Requirement:
Which of the lines in the data below contain the string "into"? Copy each of them.

Recorded data:
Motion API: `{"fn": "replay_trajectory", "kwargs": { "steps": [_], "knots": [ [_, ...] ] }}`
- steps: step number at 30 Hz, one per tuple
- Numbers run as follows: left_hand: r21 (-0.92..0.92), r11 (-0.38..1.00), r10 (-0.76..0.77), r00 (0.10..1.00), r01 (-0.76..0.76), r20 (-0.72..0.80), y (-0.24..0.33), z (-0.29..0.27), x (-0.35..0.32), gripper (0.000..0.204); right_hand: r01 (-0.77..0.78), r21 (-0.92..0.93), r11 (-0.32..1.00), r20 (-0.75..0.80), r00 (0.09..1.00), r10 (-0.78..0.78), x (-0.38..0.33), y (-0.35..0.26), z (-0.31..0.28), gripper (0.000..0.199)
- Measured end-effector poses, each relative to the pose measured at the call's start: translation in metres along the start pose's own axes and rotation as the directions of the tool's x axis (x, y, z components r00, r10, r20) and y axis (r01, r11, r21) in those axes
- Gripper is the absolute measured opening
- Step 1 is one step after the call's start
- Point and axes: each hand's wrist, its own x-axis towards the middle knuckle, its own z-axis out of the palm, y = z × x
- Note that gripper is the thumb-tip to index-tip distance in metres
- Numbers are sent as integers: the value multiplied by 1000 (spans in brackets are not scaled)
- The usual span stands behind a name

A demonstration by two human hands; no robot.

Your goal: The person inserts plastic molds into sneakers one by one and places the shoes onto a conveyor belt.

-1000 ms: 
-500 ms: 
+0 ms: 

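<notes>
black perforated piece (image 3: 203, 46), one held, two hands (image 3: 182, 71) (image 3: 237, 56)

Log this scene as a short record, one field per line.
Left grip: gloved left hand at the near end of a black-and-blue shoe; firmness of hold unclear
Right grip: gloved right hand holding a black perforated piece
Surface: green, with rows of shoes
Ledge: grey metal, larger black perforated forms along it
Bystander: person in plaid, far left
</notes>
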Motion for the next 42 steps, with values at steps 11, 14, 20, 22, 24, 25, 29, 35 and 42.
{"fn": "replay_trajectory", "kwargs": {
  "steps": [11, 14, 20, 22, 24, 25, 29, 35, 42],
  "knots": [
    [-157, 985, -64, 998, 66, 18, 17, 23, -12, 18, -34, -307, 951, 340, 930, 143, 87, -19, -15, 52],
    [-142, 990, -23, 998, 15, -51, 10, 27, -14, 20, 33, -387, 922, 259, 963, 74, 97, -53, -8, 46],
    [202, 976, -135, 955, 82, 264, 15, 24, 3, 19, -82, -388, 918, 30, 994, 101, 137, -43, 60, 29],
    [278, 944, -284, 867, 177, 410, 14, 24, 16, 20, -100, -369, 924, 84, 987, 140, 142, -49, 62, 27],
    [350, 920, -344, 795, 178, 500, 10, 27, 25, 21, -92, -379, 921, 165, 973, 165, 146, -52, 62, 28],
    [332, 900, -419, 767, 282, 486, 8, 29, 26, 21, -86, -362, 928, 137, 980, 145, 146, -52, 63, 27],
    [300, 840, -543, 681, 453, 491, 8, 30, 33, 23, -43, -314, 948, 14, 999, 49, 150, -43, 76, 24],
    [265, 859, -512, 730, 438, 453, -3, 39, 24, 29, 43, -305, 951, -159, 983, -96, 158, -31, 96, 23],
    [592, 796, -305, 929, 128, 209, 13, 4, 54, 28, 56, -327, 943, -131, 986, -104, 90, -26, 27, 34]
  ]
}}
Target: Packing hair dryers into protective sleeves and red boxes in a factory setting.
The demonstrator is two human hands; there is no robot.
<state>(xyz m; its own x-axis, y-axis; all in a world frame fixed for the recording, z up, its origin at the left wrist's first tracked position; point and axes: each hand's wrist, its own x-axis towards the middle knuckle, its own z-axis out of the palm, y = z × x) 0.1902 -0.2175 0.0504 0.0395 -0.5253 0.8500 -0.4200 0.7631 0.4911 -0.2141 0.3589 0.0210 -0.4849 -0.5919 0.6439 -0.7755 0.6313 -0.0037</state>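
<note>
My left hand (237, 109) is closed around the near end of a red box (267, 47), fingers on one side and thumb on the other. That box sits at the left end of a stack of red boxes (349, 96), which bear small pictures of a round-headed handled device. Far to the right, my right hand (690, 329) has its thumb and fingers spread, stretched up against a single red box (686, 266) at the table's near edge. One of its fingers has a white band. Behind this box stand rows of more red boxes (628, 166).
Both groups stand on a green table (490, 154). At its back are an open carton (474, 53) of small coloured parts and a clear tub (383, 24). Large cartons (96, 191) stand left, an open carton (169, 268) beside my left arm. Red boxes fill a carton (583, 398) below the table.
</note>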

Response to the exercise:
Your goal: The person inserts plastic molds into sneakers one by one and places the shoes onto a conveyor belt.
Target: Packing hair dryers into protective sleeves and red boxes in a factory setting.

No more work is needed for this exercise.